Sur la régularité du jugement :

2. Aux termes de l'article 3 de l'ordonnance du 7 janvier 1959 relative aux actions en réparation civile de l'Etat et de certaines autres personnes publiques alors en vigueur, les agents de l'Etat ou d'une personne publique mentionnée à l'article 7 de cette ordonnance ou leurs ayants droit qui demandent en justice la réparation d'un préjudice qu'ils imputent à un tiers "doivent appeler en déclaration de jugement commun la personne publique intéressée et indiquer la qualité qui leur ouvre droit aux prestations de celle-ci ". Cette obligation, dont la méconnaissance est sanctionnée par la possibilité reconnue à toute personne intéressée de demander pendant deux ans l'annulation du jugement, a pour objet de permettre la mise en cause, à laquelle le juge administratif doit procéder d'office, des personnes publiques susceptibles d'avoir versé ou de devoir verser des prestations à la victime ou à ses ayants droit. Alors que la qualité de professeur d'espagnol titulaire est notamment mentionnée dans la requête d'appel et le rapport d'expertise psychiatrique établi le 15 décembre 2020, le ministre de l'éducation nationale, qui emploie Mme A..., laquelle a la qualité de fonctionnaire de l'Etat, n'a pas été appelé en cause par le tribunal administratif de Montpellier. En ne communiquant pas au ministre de l'éducation nationale la demande de Mme B... et de M. E..., respectivement mère et fils de Mme A... et agissant tous deux en leur nom propre ainsi que de tutrice légale s'agissant de Mme B..., le tribunal administratif de Montpellier a entaché son jugement d'irrégularité. Il y a lieu dès lors d'annuler le jugement rendu par le tribunal administratif de Montpellier, en tant qu'il n'a pas entièrement fait droit aux conclusions des requérants.

3. Le ministre de l'éducation nationale ayant été mis en cause par la cour, il y a lieu d'évoquer et de statuer immédiatement sur la demande présentée par Mme B... et M. E... tant devant le tribunal administratif deMontpellier que devant la cour.

Sur la responsabilité :

4. Il résulte de l'instruction, en particulier des expertises ordonnées par les tribunaux de grande instance et administratif de Montpellier, que Mme A... présentait un trouble de l'humeur caractérisé par un état dépressif récurrent majeur de forme mélancolique.
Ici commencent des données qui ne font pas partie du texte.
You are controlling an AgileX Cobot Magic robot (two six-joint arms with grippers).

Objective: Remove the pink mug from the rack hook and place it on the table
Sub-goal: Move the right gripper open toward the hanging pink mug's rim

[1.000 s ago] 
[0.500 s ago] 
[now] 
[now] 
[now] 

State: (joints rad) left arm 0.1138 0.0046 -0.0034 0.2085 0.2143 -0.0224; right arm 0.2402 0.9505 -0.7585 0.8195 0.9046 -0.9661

Il est relevé notamment que la symptomatologie dépressive de l'intéressée, qui présentait un risque de passage à l'acte suicidaire, nécessitait une surveillance médicale régulière et quotidienne qui n'a pas été assurée. En outre, aucune évaluation du risque suicidaire n'a été effectuée, et la planification du programme de soins mis en place n'était pas adaptée à son état dépressif. Enfin, le médecin en charge du suivi et de la surveillance de Mme A... n'était ni qualifié, ni spécialisé en psychiatrie. Ces éléments sont de nature à établir un défaut de surveillance et une faute dans l'organisation du service public hospitalier de nature à engager la responsabilité du CHI du bassin de Thau, qui ne le conteste pas. Enfin, le taux de perte de chance d'échapper aux graves séquelles liées à l'anoxie cérébrale, déterminé par l'expert désigné par le tribunal administratif de Montpellier à 60 % et qui apparaît justifié au regard du risque suicidaire majeur présenté par l'intéressée au moment de son admission et des manquements retenus qui participent d'une absence de prise en charge psychiatrique et médico-psychologique adaptée, n'est critiqué par aucune des parties en appel.

Sur les préjudices :

En ce qui concerne la fin de non-recevoir :

5. La personne qui a demandé en première instance la réparation des conséquences dommageables d'un fait qu'elle impute à une administration est recevable à détailler ces conséquences devant le juge d'appel, en invoquant le cas échéant des chefs de préjudice dont elle n'avait pas fait état devant les premiers juges, dès lors que ces chefs de préjudice se rattachent au même fait générateur et que ses prétentions demeurent dans la limite du montant total de l'indemnité chiffrée en première instance, augmentée le cas échéant des éléments nouveaux apparus postérieurement au jugement, sous réserve des règles qui gouvernent la recevabilité des demandes fondées sur une cause juridique nouvelle. Cette personne n'est toutefois recevable à majorer ses prétentions en appel que si le dommage s'est aggravé ou s'est révélé dans toute son ampleur postérieurement au jugement qu'elle attaque. Il suit de là qu'il appartient au juge d'appel d'évaluer, à la date à laquelle il se prononce, les préjudices invoqués, qu'ils l'aient été dès la première instance ou pour la première fois en appel, et de les réparer dans la limite du montant total demandé devant les premiers juges. Il ne peut mettre à la charge du responsable une indemnité excédant ce montant que si le dommage s'est aggravé ou révélé dans toute son ampleur postérieurement au jugement attaqué.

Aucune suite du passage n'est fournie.